[Collected data]
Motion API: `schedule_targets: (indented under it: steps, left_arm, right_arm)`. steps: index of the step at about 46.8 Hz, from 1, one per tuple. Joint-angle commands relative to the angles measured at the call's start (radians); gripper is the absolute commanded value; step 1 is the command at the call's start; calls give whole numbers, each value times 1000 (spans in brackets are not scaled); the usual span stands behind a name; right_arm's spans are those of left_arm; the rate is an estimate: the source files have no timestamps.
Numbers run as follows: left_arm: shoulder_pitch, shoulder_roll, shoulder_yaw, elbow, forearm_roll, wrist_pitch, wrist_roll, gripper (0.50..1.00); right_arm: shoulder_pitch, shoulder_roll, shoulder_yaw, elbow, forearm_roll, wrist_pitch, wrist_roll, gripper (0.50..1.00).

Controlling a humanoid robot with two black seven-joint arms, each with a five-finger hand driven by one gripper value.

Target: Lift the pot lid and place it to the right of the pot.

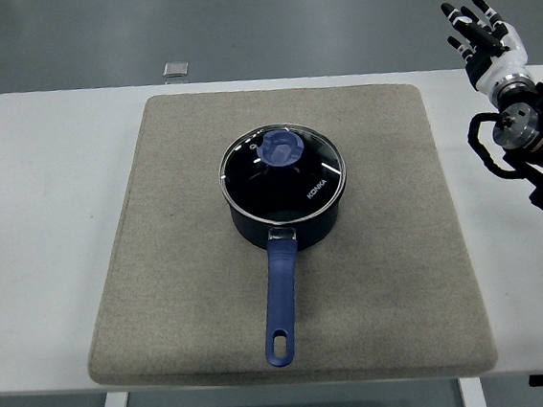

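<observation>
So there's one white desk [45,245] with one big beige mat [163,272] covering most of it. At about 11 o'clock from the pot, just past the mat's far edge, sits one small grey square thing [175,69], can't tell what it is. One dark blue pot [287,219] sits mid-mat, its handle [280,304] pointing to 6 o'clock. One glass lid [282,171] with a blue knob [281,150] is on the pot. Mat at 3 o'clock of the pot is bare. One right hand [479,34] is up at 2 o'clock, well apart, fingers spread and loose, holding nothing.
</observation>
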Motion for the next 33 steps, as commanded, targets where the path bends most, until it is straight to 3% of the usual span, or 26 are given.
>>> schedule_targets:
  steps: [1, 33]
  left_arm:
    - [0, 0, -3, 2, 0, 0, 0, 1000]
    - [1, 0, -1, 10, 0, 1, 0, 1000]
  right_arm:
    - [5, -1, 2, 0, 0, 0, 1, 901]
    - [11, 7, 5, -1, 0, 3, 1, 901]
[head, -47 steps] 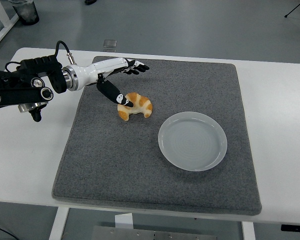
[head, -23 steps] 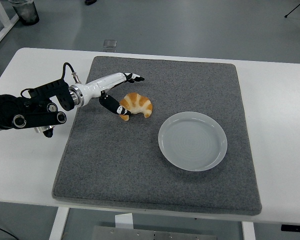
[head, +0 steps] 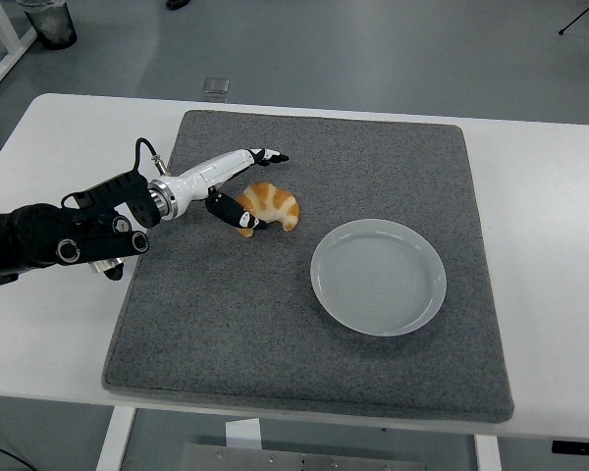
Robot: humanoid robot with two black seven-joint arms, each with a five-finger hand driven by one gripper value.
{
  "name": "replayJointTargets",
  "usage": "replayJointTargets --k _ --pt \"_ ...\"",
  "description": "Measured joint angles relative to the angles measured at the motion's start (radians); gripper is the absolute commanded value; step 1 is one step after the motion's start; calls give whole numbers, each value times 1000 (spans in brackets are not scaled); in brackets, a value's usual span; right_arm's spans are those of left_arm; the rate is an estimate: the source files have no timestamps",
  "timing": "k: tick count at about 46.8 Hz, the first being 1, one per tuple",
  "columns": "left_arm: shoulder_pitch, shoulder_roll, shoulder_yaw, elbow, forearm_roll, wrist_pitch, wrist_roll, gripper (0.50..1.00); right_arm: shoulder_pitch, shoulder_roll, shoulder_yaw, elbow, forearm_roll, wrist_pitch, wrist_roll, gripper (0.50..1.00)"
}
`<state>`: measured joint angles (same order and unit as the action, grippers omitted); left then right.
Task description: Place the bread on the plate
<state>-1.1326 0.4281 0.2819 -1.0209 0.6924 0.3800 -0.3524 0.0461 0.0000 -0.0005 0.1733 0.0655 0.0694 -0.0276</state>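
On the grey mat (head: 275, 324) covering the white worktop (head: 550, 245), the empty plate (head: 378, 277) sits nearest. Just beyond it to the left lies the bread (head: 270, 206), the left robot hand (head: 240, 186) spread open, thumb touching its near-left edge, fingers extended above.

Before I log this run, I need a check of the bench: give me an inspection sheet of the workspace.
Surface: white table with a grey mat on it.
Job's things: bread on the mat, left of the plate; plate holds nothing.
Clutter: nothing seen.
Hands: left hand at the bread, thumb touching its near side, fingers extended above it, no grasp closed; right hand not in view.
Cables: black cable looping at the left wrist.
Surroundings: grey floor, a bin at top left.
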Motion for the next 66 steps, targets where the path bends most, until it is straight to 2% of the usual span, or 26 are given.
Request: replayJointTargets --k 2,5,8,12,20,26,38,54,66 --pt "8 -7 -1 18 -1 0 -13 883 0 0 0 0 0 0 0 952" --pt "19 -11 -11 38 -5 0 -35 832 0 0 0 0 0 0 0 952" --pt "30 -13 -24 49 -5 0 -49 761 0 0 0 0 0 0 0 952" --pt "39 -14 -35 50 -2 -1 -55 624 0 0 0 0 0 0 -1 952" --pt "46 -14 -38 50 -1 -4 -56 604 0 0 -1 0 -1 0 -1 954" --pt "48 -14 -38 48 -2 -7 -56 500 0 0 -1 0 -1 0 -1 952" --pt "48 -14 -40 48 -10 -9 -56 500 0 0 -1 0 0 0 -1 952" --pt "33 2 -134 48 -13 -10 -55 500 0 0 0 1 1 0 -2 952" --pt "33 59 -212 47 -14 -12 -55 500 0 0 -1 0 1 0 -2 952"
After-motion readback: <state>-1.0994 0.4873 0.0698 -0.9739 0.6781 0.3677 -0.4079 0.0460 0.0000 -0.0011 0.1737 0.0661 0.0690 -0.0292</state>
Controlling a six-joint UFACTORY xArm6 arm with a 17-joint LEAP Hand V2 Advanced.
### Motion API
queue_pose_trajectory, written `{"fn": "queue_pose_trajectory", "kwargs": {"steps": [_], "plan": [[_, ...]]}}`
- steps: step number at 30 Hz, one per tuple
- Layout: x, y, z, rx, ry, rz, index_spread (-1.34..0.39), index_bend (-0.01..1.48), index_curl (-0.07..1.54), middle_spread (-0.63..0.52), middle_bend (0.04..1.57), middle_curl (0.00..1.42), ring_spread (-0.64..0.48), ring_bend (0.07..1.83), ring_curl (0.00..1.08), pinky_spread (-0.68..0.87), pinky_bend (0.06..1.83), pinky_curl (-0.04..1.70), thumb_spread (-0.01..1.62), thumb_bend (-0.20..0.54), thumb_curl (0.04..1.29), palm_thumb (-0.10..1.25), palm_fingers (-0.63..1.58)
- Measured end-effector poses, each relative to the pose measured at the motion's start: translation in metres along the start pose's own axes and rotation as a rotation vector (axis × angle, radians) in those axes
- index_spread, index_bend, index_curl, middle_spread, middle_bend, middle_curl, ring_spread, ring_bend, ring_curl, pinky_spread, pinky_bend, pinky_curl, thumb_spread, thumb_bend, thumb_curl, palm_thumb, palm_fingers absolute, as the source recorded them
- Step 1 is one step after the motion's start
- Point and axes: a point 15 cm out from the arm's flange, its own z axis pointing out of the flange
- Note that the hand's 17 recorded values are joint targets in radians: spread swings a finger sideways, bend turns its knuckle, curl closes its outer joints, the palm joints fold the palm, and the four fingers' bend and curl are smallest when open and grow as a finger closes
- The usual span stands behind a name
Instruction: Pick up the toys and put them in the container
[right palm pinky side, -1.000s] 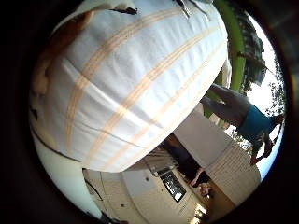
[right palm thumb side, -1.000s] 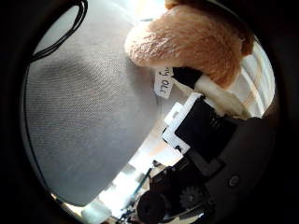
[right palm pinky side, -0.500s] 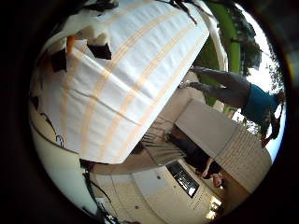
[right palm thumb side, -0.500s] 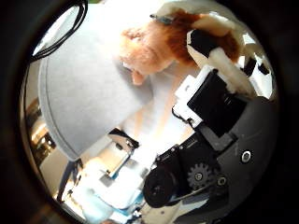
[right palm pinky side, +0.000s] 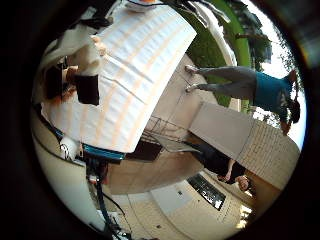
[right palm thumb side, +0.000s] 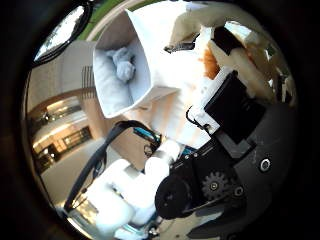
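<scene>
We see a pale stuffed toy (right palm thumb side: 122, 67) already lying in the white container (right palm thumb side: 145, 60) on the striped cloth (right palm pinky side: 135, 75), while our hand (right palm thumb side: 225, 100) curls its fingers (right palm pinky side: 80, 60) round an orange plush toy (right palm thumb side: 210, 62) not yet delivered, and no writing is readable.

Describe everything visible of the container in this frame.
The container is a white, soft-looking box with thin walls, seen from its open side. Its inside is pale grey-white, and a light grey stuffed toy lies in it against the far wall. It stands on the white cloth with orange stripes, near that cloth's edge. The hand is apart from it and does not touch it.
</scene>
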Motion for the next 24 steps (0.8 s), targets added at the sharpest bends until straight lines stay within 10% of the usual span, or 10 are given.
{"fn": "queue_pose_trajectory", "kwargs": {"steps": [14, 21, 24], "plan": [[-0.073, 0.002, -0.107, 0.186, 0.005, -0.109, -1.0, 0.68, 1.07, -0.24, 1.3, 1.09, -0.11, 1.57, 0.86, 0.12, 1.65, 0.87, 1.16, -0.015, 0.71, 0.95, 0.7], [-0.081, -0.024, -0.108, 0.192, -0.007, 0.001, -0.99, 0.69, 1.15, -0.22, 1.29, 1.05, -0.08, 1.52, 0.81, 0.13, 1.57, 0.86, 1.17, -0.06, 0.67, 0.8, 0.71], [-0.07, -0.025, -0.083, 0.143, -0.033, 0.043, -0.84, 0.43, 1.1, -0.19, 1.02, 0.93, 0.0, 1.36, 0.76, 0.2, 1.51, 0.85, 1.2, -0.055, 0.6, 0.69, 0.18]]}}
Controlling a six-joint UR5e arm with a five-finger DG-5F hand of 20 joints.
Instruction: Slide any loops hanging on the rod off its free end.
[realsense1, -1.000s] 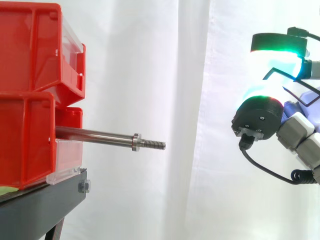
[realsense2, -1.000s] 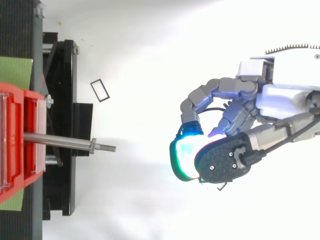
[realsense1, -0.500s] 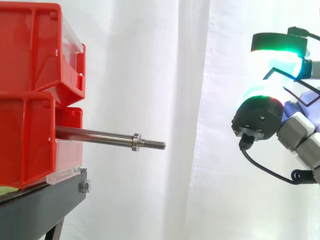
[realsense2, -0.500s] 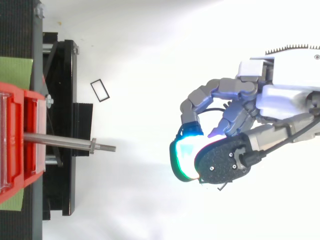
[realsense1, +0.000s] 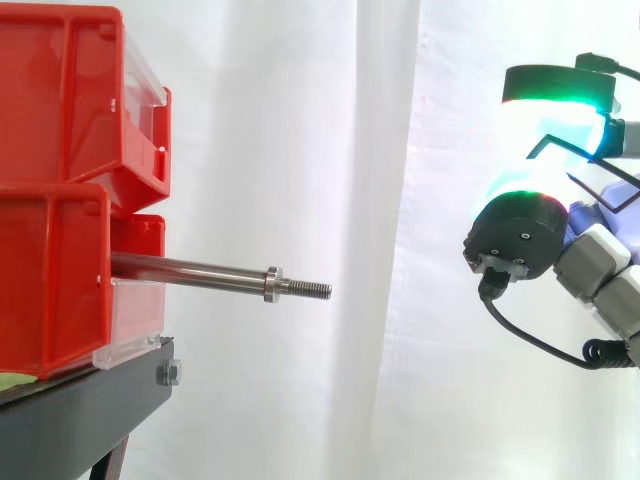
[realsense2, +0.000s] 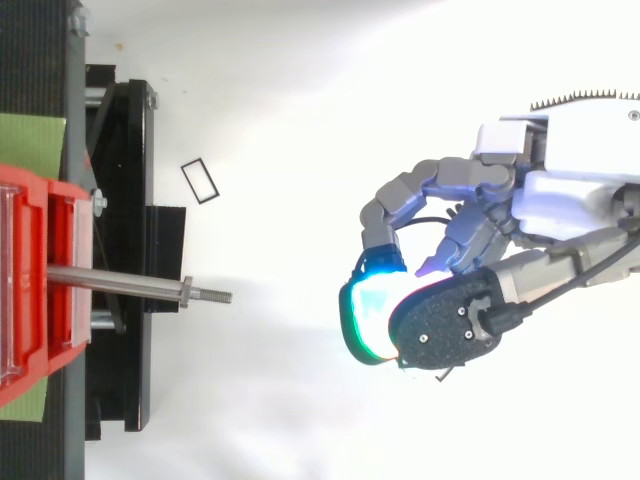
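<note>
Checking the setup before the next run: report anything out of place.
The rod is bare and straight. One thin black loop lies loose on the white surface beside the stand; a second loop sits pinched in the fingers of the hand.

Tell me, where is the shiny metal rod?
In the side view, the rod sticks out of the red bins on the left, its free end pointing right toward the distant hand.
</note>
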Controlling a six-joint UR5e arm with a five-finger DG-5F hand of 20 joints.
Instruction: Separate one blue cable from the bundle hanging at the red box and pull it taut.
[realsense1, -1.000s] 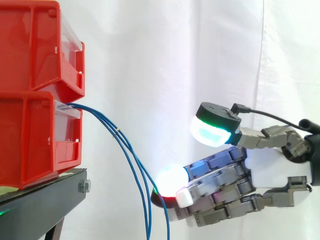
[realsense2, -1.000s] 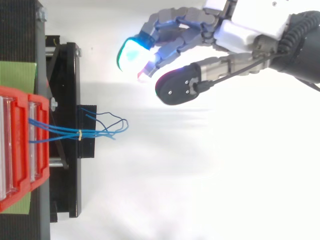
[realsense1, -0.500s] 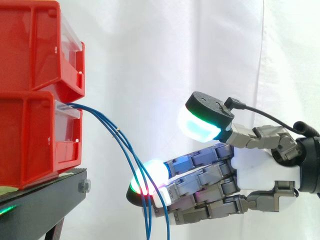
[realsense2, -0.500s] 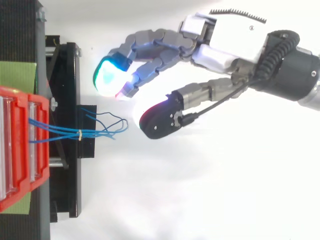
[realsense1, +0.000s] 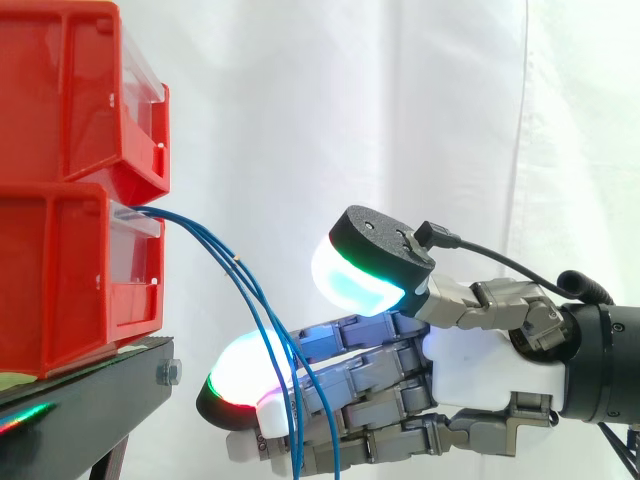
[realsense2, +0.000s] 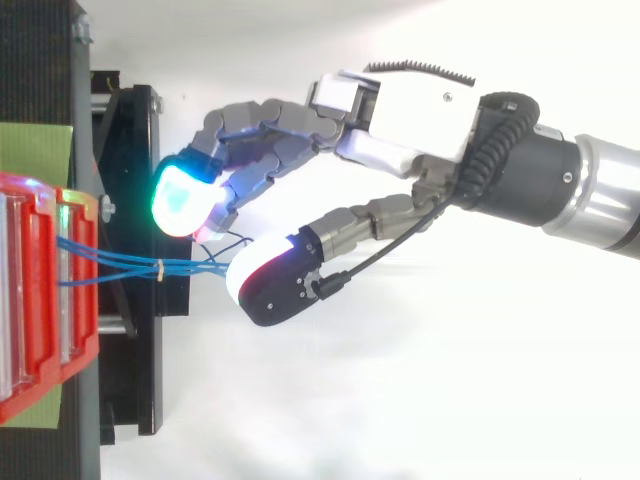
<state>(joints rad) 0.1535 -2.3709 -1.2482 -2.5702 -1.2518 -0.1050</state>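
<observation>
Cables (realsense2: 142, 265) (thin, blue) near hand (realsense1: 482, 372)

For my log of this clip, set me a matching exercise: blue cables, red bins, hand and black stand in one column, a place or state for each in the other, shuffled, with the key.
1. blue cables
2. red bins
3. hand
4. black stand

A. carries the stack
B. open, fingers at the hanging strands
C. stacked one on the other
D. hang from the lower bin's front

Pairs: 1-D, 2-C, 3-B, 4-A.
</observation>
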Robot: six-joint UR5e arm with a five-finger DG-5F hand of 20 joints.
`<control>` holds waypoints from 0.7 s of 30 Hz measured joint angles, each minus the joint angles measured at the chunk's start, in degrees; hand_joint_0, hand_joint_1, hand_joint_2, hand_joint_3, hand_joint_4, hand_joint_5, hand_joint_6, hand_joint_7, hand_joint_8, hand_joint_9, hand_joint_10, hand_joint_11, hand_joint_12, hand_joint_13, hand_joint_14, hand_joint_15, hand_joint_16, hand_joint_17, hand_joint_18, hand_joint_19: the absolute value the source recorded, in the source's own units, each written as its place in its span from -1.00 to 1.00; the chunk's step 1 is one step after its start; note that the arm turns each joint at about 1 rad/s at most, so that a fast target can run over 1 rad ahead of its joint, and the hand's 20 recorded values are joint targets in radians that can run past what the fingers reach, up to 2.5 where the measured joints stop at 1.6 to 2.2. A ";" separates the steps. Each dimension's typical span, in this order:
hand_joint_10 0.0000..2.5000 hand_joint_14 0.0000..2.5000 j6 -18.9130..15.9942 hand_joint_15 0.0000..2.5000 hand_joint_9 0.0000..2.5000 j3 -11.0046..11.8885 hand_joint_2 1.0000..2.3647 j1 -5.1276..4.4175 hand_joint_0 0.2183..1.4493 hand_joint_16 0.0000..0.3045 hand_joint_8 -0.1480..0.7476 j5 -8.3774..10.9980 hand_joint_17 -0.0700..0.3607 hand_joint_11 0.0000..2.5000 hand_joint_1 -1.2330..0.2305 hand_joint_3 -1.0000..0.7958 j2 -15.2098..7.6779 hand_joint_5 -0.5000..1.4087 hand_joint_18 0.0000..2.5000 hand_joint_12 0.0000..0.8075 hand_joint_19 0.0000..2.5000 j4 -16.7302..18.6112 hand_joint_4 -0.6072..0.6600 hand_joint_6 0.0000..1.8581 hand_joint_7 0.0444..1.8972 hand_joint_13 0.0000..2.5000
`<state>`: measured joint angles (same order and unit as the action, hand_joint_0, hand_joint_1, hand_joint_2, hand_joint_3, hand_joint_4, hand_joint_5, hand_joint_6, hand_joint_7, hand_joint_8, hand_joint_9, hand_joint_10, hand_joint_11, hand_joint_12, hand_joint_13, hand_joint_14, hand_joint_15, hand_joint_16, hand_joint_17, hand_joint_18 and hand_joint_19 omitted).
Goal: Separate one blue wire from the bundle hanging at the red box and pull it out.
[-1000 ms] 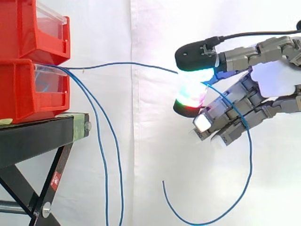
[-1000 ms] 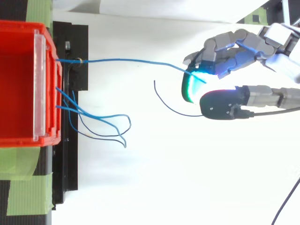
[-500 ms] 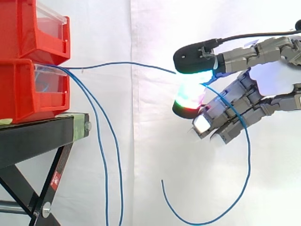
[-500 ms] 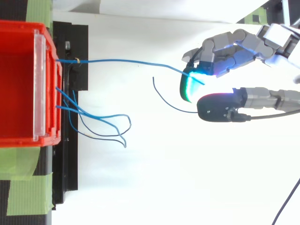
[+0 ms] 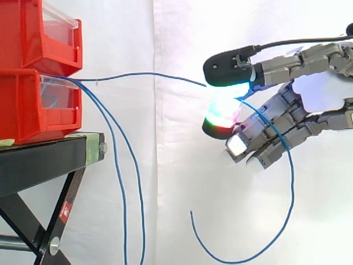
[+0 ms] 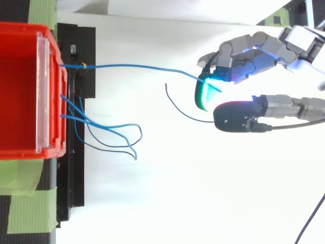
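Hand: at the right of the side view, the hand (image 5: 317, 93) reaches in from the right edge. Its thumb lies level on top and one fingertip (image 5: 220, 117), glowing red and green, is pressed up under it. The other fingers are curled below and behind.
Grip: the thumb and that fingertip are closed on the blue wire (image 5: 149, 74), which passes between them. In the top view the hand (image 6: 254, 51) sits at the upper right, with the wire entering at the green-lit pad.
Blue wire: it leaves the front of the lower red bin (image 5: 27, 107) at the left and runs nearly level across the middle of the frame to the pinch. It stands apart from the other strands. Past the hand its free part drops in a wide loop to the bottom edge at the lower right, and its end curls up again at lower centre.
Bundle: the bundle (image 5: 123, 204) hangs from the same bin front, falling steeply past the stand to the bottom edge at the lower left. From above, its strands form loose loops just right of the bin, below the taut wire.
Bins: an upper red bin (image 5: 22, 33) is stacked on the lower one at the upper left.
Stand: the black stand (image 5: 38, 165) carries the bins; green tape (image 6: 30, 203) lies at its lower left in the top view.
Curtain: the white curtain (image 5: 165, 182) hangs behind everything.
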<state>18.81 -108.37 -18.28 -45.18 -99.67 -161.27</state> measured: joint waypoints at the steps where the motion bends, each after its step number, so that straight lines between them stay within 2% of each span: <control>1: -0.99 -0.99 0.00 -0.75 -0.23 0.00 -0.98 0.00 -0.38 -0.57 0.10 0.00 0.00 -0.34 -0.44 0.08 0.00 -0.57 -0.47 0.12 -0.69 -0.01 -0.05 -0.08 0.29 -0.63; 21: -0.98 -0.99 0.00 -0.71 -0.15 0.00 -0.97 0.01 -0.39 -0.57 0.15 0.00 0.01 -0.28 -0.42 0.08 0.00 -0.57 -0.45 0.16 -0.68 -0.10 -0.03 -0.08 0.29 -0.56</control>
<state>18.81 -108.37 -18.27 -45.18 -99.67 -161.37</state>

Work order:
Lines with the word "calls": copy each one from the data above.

Written reply:
Motion API: `schedule_targets: (indented under it: steps, left_arm, right_arm)`. steps: index of the step at about 46.8 Hz, from 1, one per tuple. Joint-angle commands relative to the angles measured at the call's start (radians); gripper is the absolute commanded value; step 1 is the command at the call's start; calls give whole numbers, each value times 1000 (spans in brackets are not scaled); the usual span stands behind a name; right_arm's spans are those of left_arm; the rate is an estimate: the source files have no timestamps.
  "description": "Measured joint angles relative to the angles measured at the motion's start (radians); gripper is the absolute commanded value; step 1 is one step after the motion's start; calls give whole numbers, each value times 1000 (spans in brackets are not scaled); in brackets, a value's usual span; right_arm's spans are those of left_arm; the rate is an estimate: the source files have no timestamps",

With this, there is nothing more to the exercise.